PROBLEM DESCRIPTION:
Transcribe, word for word and without additions, each line below from the one containing "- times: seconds" through the one containing "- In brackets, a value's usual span", both ends included.

*** PROVIDED DATA ***

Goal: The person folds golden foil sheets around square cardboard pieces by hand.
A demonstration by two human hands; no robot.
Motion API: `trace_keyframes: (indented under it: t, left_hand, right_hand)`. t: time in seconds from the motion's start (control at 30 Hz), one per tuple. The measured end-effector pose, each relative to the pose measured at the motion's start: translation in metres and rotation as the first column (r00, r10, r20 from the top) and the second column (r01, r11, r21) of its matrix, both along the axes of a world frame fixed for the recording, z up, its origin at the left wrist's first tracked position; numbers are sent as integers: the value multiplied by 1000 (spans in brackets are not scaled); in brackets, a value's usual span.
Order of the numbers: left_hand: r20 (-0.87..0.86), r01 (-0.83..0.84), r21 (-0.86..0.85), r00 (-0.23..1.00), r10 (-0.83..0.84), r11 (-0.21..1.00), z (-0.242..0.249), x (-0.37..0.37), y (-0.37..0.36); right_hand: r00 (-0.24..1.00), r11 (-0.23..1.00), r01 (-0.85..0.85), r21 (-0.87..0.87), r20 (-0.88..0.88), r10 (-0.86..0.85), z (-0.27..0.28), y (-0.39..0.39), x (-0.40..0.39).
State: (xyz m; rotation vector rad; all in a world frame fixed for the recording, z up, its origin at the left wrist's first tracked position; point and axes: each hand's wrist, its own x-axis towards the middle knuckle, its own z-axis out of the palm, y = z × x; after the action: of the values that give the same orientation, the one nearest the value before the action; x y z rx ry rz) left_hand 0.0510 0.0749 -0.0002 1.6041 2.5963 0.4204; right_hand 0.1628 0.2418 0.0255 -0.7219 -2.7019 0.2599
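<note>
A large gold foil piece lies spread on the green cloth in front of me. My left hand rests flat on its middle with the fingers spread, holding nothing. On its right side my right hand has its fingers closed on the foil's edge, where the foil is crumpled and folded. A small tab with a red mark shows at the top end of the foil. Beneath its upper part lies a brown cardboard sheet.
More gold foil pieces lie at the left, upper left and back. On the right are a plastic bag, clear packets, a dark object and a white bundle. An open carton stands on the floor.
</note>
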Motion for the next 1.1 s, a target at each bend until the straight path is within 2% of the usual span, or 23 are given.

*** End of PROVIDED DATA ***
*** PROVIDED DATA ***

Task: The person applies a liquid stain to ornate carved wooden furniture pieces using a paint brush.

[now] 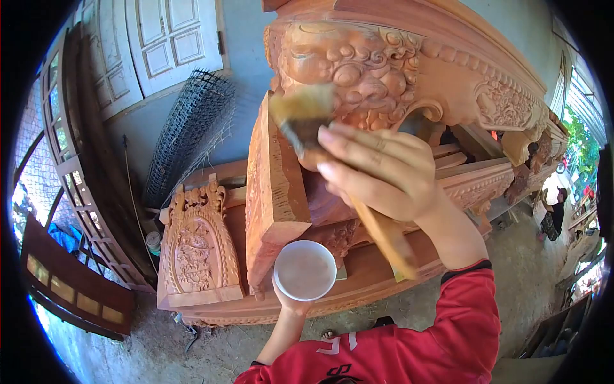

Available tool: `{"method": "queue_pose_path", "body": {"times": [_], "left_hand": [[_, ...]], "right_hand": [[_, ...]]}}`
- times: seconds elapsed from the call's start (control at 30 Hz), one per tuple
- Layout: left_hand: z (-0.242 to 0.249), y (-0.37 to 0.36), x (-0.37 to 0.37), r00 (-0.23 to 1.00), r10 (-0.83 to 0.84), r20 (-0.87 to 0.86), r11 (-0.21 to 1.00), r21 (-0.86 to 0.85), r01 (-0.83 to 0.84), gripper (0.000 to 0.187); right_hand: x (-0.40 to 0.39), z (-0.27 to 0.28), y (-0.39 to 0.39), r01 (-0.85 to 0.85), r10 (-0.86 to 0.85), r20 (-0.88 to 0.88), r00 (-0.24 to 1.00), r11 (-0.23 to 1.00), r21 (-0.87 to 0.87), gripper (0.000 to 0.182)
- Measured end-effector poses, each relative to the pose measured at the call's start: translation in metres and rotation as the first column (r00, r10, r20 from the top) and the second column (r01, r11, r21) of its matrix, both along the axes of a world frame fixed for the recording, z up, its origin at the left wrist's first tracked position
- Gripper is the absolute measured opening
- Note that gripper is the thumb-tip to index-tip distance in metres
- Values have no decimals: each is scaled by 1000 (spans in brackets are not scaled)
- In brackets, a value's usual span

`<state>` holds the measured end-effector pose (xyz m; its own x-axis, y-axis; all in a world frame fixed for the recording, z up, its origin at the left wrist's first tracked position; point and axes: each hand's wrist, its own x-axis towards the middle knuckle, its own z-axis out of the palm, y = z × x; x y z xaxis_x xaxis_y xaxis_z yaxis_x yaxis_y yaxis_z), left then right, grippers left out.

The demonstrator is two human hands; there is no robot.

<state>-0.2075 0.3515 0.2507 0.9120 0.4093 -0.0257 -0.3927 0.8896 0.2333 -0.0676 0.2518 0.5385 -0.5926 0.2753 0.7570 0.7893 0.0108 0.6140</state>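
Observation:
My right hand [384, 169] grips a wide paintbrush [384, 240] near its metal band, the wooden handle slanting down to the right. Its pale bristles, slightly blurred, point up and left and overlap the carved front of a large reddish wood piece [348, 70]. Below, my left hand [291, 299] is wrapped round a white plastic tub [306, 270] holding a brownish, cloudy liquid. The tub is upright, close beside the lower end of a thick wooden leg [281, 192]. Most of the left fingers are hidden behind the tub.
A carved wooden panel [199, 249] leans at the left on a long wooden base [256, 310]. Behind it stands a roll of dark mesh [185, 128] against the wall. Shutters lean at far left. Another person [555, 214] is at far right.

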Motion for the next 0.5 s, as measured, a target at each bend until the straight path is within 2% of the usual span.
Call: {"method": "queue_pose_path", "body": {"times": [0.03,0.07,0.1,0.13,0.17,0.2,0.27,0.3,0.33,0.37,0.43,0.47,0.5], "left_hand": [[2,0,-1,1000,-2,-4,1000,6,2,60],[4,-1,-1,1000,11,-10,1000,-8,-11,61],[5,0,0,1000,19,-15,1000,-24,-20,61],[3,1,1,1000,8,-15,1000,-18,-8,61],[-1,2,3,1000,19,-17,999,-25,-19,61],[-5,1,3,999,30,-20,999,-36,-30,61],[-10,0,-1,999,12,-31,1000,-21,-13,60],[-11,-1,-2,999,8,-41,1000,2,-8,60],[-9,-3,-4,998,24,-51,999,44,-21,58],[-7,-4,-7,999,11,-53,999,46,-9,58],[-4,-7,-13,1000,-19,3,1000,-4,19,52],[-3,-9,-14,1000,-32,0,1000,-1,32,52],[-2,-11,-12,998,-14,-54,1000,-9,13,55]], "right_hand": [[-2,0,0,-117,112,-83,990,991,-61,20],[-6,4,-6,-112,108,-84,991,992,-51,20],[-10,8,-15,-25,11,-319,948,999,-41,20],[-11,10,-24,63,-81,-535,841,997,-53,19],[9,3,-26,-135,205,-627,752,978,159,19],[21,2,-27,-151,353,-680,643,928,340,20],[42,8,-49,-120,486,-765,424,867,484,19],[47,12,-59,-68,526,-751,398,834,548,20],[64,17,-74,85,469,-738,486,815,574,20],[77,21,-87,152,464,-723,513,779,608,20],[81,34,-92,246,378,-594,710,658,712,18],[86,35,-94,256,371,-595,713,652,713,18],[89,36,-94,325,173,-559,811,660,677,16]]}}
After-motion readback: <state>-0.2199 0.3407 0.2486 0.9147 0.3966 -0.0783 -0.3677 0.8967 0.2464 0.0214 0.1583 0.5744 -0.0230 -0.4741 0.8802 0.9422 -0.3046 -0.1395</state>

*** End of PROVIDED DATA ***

TASK RESPONSE:
- times: seconds elapsed from the call's start (control at 30 Hz), one per tuple
- Layout: left_hand: z (-0.242 to 0.249), y (-0.37 to 0.36), x (-0.37 to 0.37), r00 (-0.23 to 1.00), r10 (-0.83 to 0.84), r20 (-0.87 to 0.86), r11 (-0.21 to 1.00), r21 (-0.86 to 0.85), r01 (-0.83 to 0.84), gripper (0.000 to 0.187); right_hand: x (-0.40 to 0.39), z (-0.27 to 0.28), y (-0.39 to 0.39), r01 (-0.85 to 0.85), r10 (-0.86 to 0.85), r20 (-0.88 to 0.88), r00 (-0.24 to 1.00), r11 (-0.23 to 1.00), r21 (-0.87 to 0.87), gripper (0.000 to 0.182)
- Measured end-effector poses, each relative to the pose measured at the call's start: translation in metres and rotation as the first column (r00, r10, r20 from the top) and the second column (r01, r11, r21) of its matrix, both along the axes of a world frame fixed for the recording, z up, its origin at the left wrist's first tracked position
- Gripper is the absolute measured opening
- Note that gripper is the thumb-tip to index-tip distance in metres
- Values have no decimals: each is scaled by 1000 (spans in brackets are not scaled)
- In brackets, a value's usual span

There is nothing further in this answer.